25 September
Dear Harry,
Severus threw his book of pickup lines in a toilet. Sound like a recipe for the reemergence of our friend Myrtle? It was. She drenched him in toilet water and chased him through the castle. I will send pictures when I get them developed.
I wouldn't have imagined Parkinson having the nerve to use the Unforgivables, but I'm glad she got what she deserved. It sounds like she did enough damage to warrant life in Azkaban in the first place, but I doubt that she would have gotten it without having used the Unforgivables. I mean, with what else could they have charged her? Domestic abuse unfortunately has a limited sentence.
We probably shouldn't have pulled that whole stunt in the first place. I mean, we didn't learn much and I got turned into a cat for our troubles! (No, we don't know who did it.)
Love,
Hermione
26 September
Dear Ron,
You bet I know it! Students get into such trouble, it's a wonder that they survive to graduate.
I suggest that you forget about the prank spells and get to work practicing your nonverbal casting. In my experience that's a much better way to achieve things.

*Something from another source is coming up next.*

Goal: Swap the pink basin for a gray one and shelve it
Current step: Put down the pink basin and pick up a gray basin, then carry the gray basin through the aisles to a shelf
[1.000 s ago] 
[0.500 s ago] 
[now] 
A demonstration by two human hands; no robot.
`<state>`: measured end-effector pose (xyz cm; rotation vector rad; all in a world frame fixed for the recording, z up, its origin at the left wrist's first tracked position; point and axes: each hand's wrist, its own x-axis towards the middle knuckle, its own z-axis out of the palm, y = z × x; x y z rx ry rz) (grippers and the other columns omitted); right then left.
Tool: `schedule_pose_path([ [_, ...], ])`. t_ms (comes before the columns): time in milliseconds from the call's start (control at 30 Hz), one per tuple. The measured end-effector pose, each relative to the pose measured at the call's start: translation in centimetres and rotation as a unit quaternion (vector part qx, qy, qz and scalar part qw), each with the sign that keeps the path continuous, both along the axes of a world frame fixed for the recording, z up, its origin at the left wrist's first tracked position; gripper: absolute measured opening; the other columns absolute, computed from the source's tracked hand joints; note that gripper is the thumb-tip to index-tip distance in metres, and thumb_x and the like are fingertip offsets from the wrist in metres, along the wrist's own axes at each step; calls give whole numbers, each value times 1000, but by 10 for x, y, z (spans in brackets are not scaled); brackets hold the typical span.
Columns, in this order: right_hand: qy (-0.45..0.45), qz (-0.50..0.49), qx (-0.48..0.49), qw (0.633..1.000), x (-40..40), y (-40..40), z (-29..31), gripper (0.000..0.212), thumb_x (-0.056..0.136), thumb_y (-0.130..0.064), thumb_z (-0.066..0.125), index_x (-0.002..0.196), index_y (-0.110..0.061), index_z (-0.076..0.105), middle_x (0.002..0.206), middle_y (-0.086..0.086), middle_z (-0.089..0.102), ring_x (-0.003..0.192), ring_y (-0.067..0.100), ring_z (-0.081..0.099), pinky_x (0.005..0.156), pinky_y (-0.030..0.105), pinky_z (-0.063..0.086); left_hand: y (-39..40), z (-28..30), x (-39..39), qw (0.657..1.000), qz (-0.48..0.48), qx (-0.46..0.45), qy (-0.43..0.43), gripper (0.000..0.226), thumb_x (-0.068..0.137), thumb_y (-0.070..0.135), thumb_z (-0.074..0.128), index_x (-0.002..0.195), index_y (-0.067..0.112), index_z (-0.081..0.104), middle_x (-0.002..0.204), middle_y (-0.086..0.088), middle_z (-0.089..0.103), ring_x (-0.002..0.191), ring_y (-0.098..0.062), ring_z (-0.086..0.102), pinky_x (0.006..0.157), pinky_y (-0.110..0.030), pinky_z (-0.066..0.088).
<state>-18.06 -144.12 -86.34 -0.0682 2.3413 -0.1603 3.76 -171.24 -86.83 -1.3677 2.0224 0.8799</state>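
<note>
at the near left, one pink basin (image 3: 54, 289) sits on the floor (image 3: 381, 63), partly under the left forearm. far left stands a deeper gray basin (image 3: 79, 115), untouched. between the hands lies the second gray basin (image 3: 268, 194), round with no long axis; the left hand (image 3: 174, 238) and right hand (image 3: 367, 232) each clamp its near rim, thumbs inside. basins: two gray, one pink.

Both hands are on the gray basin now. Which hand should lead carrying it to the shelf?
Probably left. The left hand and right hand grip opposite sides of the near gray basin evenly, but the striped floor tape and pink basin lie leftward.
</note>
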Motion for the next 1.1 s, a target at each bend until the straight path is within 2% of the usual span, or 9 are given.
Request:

Funny you should ask about teachers getting into mischief. Somebody turned my tea into lemon juice this morning. Yes, they certainly do. Not in front of the students of course, but they do. There is a "contagious hex" going around currently. If you've never heard of them, contagious hexes are hexes that spread to anyone who tries to cure them. Half the staff now has "tramp stamp" tattoos of various things. So far Filius has Muggle fast food items, Albus has a dog licking its nuts, Minerva has "Argus Filch is a sexy bitch," and Poppy has the Playwitch logo. I have been smart and not tried to do anything to these interesting little tattoos of theirs, except refer them to Muggle tattoo removal treatments. Hopefully that will work because none of us can figure out how to undo this.